Byline: Dr Kamal Monnoo

Regardless of who is to be blamed the reality is that economy is in a mess! Economic activity has shrunk dramatically (I can quote from a reliable source that till July 10th, not a single bag of yarn was traded in the Faisalabad yarn market, the largest in the country); exports are consistently declining; Stock Market stands eroded; and investment (both domestic and foreign) is virtually absent. TV talk shows aside, the concern to an average bread winner is not what happened in the past, but what really does the future hold. And it is in this backdrop that the Governor State Bank held a press conference last week to assure the markets that the worst may be behind us, as the economy may in fact grow at a faster pace (3.2-3.3%) than originally anticipated or (more appropriately) indicated by the IMF (2.3-2.4%) and that we may have seen the last of interest rate hikes and Rupee devaluations, or, at least for now. Ironically, he was explaining this while announcing an interest rate hike of 100 basis points!

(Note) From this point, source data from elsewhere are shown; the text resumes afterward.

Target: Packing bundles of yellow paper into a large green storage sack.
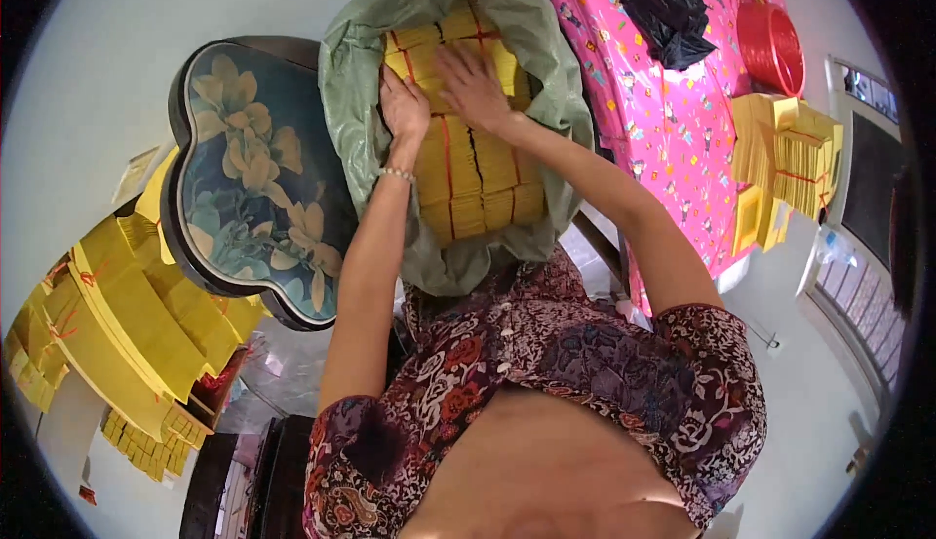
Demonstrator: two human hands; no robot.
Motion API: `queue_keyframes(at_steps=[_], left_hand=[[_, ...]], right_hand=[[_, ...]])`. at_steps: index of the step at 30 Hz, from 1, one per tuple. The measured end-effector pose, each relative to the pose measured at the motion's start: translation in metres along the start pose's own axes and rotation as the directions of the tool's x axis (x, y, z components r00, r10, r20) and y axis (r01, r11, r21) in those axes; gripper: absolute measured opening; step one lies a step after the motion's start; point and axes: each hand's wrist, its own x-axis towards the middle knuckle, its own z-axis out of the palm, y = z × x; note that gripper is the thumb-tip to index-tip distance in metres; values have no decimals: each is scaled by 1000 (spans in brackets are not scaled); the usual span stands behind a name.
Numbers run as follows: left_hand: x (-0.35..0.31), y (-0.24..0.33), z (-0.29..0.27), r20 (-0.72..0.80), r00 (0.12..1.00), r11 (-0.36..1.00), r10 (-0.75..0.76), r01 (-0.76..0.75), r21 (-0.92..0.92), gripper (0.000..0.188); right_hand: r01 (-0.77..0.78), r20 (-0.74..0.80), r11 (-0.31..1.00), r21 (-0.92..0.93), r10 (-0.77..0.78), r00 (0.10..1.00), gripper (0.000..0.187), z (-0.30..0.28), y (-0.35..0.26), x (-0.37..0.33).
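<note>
Inside a pale green woven sack [353, 100] lie several bundles of yellow paper [487, 173], packed side by side and tied with red string. My right hand [475, 88] rests flat on top of the upper bundles, its fingers stretched out and a little apart. At the left side of the stack, my left hand [404, 108] presses along the edge between paper and sack wall. Its fingers look extended, with their tips partly hidden. A beaded bracelet [397, 174] circles my left wrist. Neither hand grips anything. The sack's mouth is spread wide around the bundles.
A dark flower-patterned tabletop [258, 169] stands left of the sack. Large yellow paper stacks [146, 315] lie beyond it. On the right are a pink patterned cover [658, 139], a black plastic bag [663, 8], a red basket [770, 47] and more tied yellow paper [804, 159].
</note>
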Motion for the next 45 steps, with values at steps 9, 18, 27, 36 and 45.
queue_keyframes(at_steps=[9, 18, 27, 36, 45], left_hand=[[-37, 33, -11, 88, 992, 957, 86, -107, 268, 67], [-47, 29, -5, 285, 958, 977, -35, -27, 210, 76], [-107, 74, -62, 318, 935, 987, 156, -160, -14, 58], [-114, 297, -54, 23, 900, 829, 436, -392, -399, 37], [-91, 515, 108, 734, 600, 685, 318, 390, -616, 66]], right_hand=[[-478, 347, 855, 202, 394, 851, 80, -71, 13, -113], [-553, 423, 756, 348, 400, 813, 82, -34, 6, -121], [-105, -257, 741, 664, 358, 897, 20, -151, -20, -168], [-248, -182, 261, 933, 936, 300, 18, -254, 81, -295], [-146, -329, 307, 941, 929, -168, 30, -316, 290, -436]])
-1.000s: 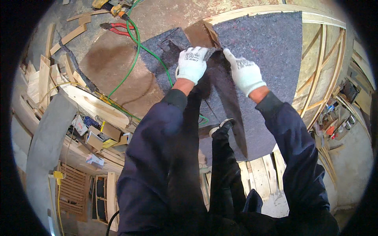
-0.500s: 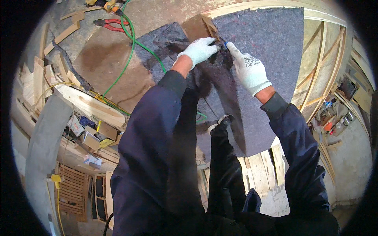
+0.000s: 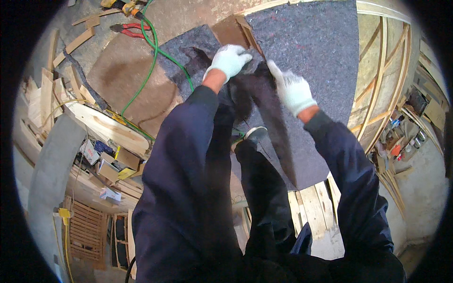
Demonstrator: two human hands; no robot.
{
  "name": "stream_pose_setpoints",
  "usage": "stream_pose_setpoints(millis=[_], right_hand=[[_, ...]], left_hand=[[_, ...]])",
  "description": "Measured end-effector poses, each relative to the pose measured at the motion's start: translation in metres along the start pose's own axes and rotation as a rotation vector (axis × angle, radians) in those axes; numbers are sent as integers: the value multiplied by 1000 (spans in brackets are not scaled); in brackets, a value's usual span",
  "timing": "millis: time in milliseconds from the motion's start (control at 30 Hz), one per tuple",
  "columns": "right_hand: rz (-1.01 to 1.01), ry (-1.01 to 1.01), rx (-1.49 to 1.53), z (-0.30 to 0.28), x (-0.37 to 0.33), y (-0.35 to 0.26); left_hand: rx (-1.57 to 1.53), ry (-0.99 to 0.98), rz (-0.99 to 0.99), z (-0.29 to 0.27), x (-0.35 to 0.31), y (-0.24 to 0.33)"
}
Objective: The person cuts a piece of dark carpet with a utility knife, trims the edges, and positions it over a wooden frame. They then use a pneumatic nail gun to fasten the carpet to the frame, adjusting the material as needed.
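A large grey felt sheet (image 3: 314, 56) lies over a wooden frame (image 3: 384, 66). My left hand (image 3: 228, 62), in a white glove, pinches a loose flap of the felt (image 3: 253, 64) and holds it up. Just right of it is my right hand (image 3: 293, 90), also gloved, its index finger stretched along the felt's edge. Its other fingers are curled around a small blue tool, mostly hidden by the hand; the blue part shows only in the earlier frame. Beyond both hands, a wooden strip (image 3: 247, 33) of the frame shows at the gap in the felt.
A green hose (image 3: 155, 61) runs along the floor at the left. Red-handled pliers (image 3: 133, 30) and a yellow-black power tool (image 3: 123, 6) lie at the far left. Wood offcuts (image 3: 47, 94) pile up left; odds and ends (image 3: 401, 141) lie right. My shoe (image 3: 256, 133) is by the felt.
My right hand has drawn slightly nearer to me. The left hand has shifted a little left and lifts the felt flap more into view. My foot has moved left.
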State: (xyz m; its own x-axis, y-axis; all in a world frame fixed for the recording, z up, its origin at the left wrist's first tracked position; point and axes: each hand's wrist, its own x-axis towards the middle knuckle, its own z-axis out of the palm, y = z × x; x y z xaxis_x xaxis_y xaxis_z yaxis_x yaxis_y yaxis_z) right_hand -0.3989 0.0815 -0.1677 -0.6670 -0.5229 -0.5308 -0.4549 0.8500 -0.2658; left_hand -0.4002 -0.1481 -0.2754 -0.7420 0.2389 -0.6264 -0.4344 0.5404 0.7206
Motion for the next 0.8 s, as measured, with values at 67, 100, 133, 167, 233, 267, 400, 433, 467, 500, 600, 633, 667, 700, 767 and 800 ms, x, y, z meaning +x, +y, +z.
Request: stream_pose_setpoints(millis=[67,100,133,167,233,267,400,433,467,500,600,633,667,700,767,800], right_hand=[[119,-217,-92,7,-47,-1],[132,-224,-89,13,-67,-3],[154,-246,-89,18,-83,-5],[212,-335,-105,24,-89,-3],[177,-239,-94,33,-94,2],[175,-228,-93,36,-95,2],[148,-176,-6,36,-92,9],[164,-184,3,36,-91,9],[174,-181,16,36,-91,10],[188,-185,32,36,-93,9],[221,-157,75,39,-96,7],[236,-164,82,40,-97,7],[242,-165,83,42,-98,7],[239,-148,87,43,-99,6],[240,-136,66,47,-101,5],[215,-93,69,49,-103,5]], left_hand=[[9,-1,-41,4,-23,-22],[39,-18,-53,10,-41,-35],[71,-36,-69,17,-60,-46],[122,-39,-34,25,-84,-52],[179,-262,-54,33,-108,-56],[216,-306,-30,40,-114,-50],[650,-192,-5,59,-110,3],[724,-126,42,60,-101,16],[790,-22,111,62,-94,28],[811,23,140,64,-86,38],[869,85,188,78,-64,57],[871,44,178,86,-61,61],[874,-6,161,95,-60,63],[878,-14,147,104,-60,63],[885,-45,122,120,-62,59],[900,-21,105,127,-62,56]])
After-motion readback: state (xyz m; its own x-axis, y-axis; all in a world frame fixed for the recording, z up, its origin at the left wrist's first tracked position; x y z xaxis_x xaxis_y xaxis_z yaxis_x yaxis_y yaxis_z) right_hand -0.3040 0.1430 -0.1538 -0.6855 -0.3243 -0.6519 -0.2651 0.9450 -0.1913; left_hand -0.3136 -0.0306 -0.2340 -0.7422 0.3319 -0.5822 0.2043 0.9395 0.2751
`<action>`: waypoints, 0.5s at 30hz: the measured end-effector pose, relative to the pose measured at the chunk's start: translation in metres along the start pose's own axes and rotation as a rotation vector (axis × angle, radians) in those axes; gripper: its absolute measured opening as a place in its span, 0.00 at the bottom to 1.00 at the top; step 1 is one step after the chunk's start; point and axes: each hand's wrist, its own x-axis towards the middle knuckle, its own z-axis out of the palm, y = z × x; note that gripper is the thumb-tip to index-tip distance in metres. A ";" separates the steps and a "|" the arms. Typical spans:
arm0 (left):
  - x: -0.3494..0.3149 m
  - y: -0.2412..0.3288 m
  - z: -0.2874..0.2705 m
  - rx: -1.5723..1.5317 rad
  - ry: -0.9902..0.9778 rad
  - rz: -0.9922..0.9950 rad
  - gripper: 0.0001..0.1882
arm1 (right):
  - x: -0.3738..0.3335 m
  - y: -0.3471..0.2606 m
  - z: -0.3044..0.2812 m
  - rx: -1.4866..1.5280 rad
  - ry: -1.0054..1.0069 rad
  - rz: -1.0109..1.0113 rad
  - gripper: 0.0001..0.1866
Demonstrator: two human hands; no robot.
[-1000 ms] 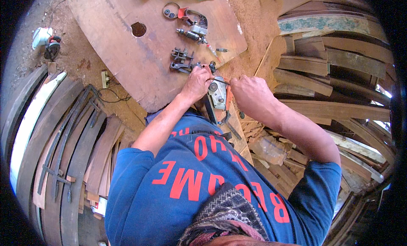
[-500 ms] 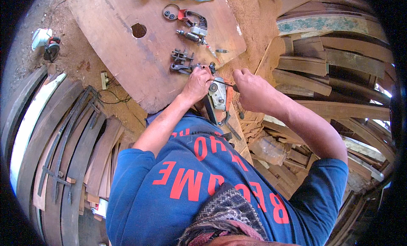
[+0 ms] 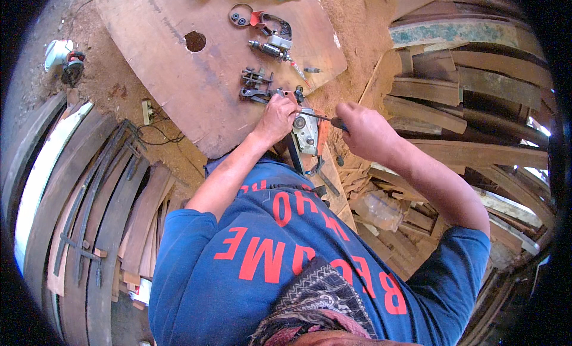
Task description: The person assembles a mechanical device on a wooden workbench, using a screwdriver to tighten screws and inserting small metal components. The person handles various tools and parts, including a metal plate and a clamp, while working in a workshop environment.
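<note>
My right hand point(image 3: 364, 131) is closed round the dark handle of a screwdriver point(image 3: 319, 116). Its thin shaft points left across the top of a partly opened power tool point(image 3: 305, 137) with a silver metal body and orange casing. The power tool lies close in front of me. At the screwdriver's tip, my left hand point(image 3: 279, 116) has its fingers pinched together against the upper left end of the tool. Whatever those fingers grip is hidden.
On the wooden board point(image 3: 161, 66) lie loose metal parts point(image 3: 255, 79) and a black and silver tool piece with a red guard point(image 3: 256, 19). A small grinder point(image 3: 72, 67) rests on the sawdust-covered floor at far left. Curved wooden planks point(image 3: 89, 227) are stacked on both sides.
My right hand has shifted slightly right and downward, turning at the wrist, and more of the screwdriver shows. My left hand has stayed nearly still.
</note>
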 end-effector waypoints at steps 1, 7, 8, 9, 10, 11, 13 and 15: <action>0.001 0.001 0.000 0.000 0.012 0.002 0.05 | -0.003 0.000 0.003 -0.113 -0.001 -0.108 0.12; 0.001 0.005 0.000 -0.029 0.050 0.001 0.03 | 0.008 0.005 0.002 0.168 -0.132 0.219 0.20; 0.000 0.004 -0.001 -0.033 0.050 -0.005 0.03 | 0.013 0.009 -0.001 0.346 -0.128 0.379 0.20; 0.000 0.004 -0.001 -0.038 0.051 -0.010 0.03 | 0.012 0.012 0.001 0.367 -0.121 0.405 0.19; 0.000 0.002 -0.001 -0.043 0.039 -0.008 0.03 | 0.010 0.016 0.005 0.391 -0.113 0.432 0.19; -0.001 0.002 -0.001 -0.048 0.026 -0.005 0.04 | 0.009 0.018 0.007 0.415 -0.105 0.459 0.18; -0.001 0.002 -0.002 -0.046 0.005 -0.016 0.07 | 0.000 0.015 0.010 0.284 -0.067 0.240 0.15; -0.001 0.005 -0.005 -0.032 -0.013 -0.041 0.13 | -0.005 0.013 0.013 0.128 0.009 0.053 0.15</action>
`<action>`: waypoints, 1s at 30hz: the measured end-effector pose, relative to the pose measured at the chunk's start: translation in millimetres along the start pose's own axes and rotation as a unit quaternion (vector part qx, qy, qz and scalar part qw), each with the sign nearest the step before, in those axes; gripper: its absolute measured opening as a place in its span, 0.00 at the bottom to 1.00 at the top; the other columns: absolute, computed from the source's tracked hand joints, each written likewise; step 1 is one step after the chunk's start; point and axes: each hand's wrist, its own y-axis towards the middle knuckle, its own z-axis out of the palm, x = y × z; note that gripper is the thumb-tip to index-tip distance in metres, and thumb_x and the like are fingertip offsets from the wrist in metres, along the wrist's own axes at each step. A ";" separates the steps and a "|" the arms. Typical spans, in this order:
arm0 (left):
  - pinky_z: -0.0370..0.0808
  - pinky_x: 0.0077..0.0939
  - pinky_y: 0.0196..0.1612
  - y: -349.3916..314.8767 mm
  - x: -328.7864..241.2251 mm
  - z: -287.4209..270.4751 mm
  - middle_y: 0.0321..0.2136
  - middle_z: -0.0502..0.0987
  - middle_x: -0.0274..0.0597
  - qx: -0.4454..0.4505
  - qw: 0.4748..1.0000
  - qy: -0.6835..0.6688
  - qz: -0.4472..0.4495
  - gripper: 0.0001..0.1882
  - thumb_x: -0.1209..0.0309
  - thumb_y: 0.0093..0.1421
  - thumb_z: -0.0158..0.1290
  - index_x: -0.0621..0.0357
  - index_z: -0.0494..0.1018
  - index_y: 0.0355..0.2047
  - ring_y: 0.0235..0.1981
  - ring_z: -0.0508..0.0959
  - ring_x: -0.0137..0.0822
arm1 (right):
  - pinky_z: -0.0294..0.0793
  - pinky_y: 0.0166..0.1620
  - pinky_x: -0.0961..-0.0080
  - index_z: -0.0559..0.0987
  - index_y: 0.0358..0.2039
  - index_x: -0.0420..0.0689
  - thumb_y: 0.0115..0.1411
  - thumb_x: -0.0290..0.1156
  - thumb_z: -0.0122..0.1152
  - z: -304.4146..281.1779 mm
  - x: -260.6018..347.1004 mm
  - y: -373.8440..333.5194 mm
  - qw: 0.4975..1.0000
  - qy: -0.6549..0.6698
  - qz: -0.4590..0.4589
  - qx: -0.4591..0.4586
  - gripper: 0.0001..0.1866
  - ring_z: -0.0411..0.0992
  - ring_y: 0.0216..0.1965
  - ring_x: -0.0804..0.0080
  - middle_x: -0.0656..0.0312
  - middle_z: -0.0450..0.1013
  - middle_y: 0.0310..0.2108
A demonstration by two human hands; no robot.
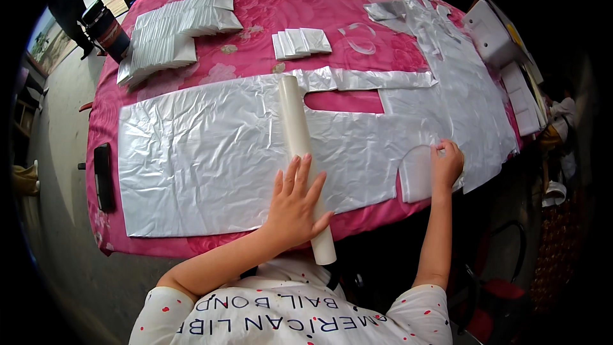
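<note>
Thin silvery-white plastic bags [191,153] with handle cut-outs lie spread flat across the table. A smooth white tube [295,121] lies across them, pointing away from me, its near end past the table's front edge. My left hand [294,201] rests on the tube's near half, fingers spread and not wrapped round it. On the right, my right hand [449,163] is closed in a pinch at the edge of a rounded translucent plastic flap [418,169]. The fingertips partly hide what they grip. Pink cloth shows beside this flap.
Folded white plastic packets [172,32] stand in rows at the far left, with a smaller group [301,43] at the far middle. A dark jar [105,29] and a black phone [103,177] lie along the left edge. White boxes [491,35] stand at the right of the pink floral tablecloth [274,0].
</note>
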 end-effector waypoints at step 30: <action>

The real dilemma or challenge facing this government though is that the Pakistani economy may have well and truly entered 'Stagflation' - A phenomenon outlining an economic condition combining slow growth and relatively high unemployment with rising prices, or inflation. One believes that not only are the present economic managers cognizant of this situation, but also that the recent central bank measures largely comprise of actions, which are traditionally used to control stagflation. Taking the textbook monetarist view, the Governor State Bank, seems to have set his primary macroeconomic objective as reduction of inflation, even if this causes higher unemployment and lower economic growth in the short-term. By keeping the discount rate at such a high level (and still with a projected upward trajectory) his underlying argument being that unemployment is a 'price worth paying' for containing higher inflation - in essence the central bank prefers to prefer deflationary/contraction policies to get rid of inflation. The intentions may be noble, however, it may not be so simple. Monetary policy in essence controls inflation through increases in interest rates, in-turn increasing the cost of borrowing and reducing aggregate demand. Now this may or may not work well in reducing inflation in an economy suffering from stagflation, but one thing is for sure that the tool of aggressive discount-rate increases invariably cause a...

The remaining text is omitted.